First night seder at our house was followed by loading up the car and heading out at the crap of dawn for The Kid's first-ever real road trip. Day one took us as far as Scranton, PA, where we took in the wonders of Steamtown - a railway museum in an old roundhouse. As much as he loves trains, I really hope The Kid doesn't grow up to be one of the many middle-aged men without kids we saw geeking about trains there. You know who you are.

The next day it was on to New England, where an entire band of Swedish Lutherans (my relatives) were waiting to meet The Kid for the first time. At Easter dinner. Where they were serving (you guessed it) ham. Luckily we were prepared for this with yet more goodies from our cooler, although The Kid gazed longingly at the buttered rolls the whole time. Also, you know what's really exciting to a kid from a floodplain? Outside cellar doors. You know, the kind that slope down and flip open to reveal steps? Since we'd never had a cellar, he'd never seen these before, and spent most of the afternoon sliding down them - in his dress pants. Luckily, there was a lot of wine with dinner.

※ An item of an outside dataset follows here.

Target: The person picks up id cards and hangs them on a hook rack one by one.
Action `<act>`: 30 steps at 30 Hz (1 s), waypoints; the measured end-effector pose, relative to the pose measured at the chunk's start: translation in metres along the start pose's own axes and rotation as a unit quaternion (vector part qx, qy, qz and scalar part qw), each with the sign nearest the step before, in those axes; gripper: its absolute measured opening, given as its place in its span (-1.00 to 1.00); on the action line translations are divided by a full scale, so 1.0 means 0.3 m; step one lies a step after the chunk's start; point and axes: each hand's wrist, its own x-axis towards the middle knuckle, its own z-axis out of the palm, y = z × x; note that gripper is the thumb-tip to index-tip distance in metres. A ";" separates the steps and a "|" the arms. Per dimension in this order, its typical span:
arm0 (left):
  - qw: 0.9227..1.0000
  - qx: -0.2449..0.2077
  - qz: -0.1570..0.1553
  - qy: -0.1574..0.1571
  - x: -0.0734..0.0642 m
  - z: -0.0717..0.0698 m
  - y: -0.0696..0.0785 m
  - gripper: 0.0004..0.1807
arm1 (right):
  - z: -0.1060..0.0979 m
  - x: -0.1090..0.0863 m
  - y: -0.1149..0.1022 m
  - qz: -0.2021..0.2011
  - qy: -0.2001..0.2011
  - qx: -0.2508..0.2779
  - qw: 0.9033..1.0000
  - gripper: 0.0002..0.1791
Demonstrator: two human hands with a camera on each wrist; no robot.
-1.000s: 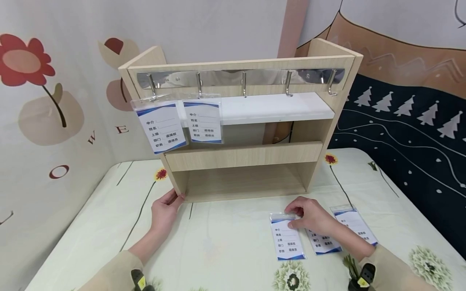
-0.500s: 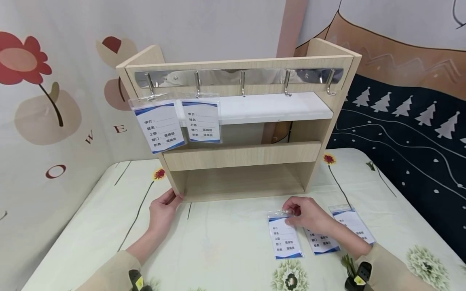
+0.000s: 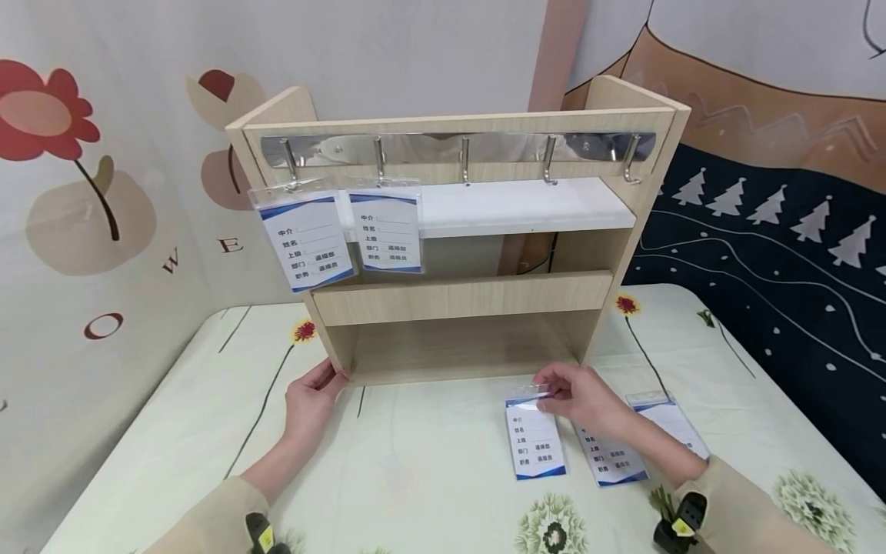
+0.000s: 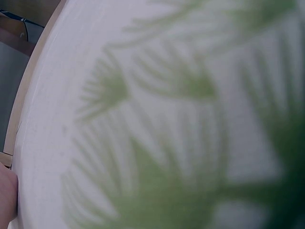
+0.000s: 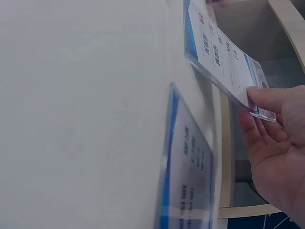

No, this picture has nothing to do with anything, except that it came up in a Google image search for CELLAR DOORS DUSTY and wtf? You're welcome.

We escaped the next day to the wilds of Western Massachusetts, and the homes of various old friends, and their approximately 3.2 million children. The Kid had a blast. I was reminded why I love having only one child. Let's just say I don't do well with chaos before I've had my coffee. I may have used the bathroom for non-bathroom-related activities. Like hiding. I also realized how lucky I am to be married to Bad Cohen - nothing like seeing other people's marriages up close, for days on end, to make you appreciate your own.

Given how well the trip went, and how happy I was with my newfound appreciation of our life choices, I was less than fazed by my pharmacist's revelation that no, in fact, I did NOT have any more refills on my Zoloft. (You may or may not know that early motherhood made me so insane my husband and doctor decided to medicate me. And then leave me on it, lest I turn back into the raging Momzilla who seriously considered breaking the sink full of dirty dishes instead of washing them because it would more effectively convey my feelings about housework. Ahem.)

Anyhoo, I felt great. It was sunny and warm, I loved my life, I have crappy insurance through Bad Cohen's grad school and can't afford to see a doctor, so this was a perfect time to stop anyway. A week later, I'm composing letters to the state Board of Education suggesting that we put all 16 year olds on antidepressants for a month and then drop their asses cold-turkey, so they can appreciate why they need to be nice to old people. I really think this would lower the sass quotient in high schools across the country.

Muscle aches, dizziness, fatigue - if I ever get back to being 30-something instead of 84, I think I will run up all the steps in my house just to show that I can.

In the meantime, send me good thoughts. And dark chocolate.

Tuesday, April 03, 2012

Bribery and Threats, the Essence of Good Parenting

I'm bribing my son to help with Pesach cleaning with the promise of matzah granola. Thank goodness he's so easy to bribe.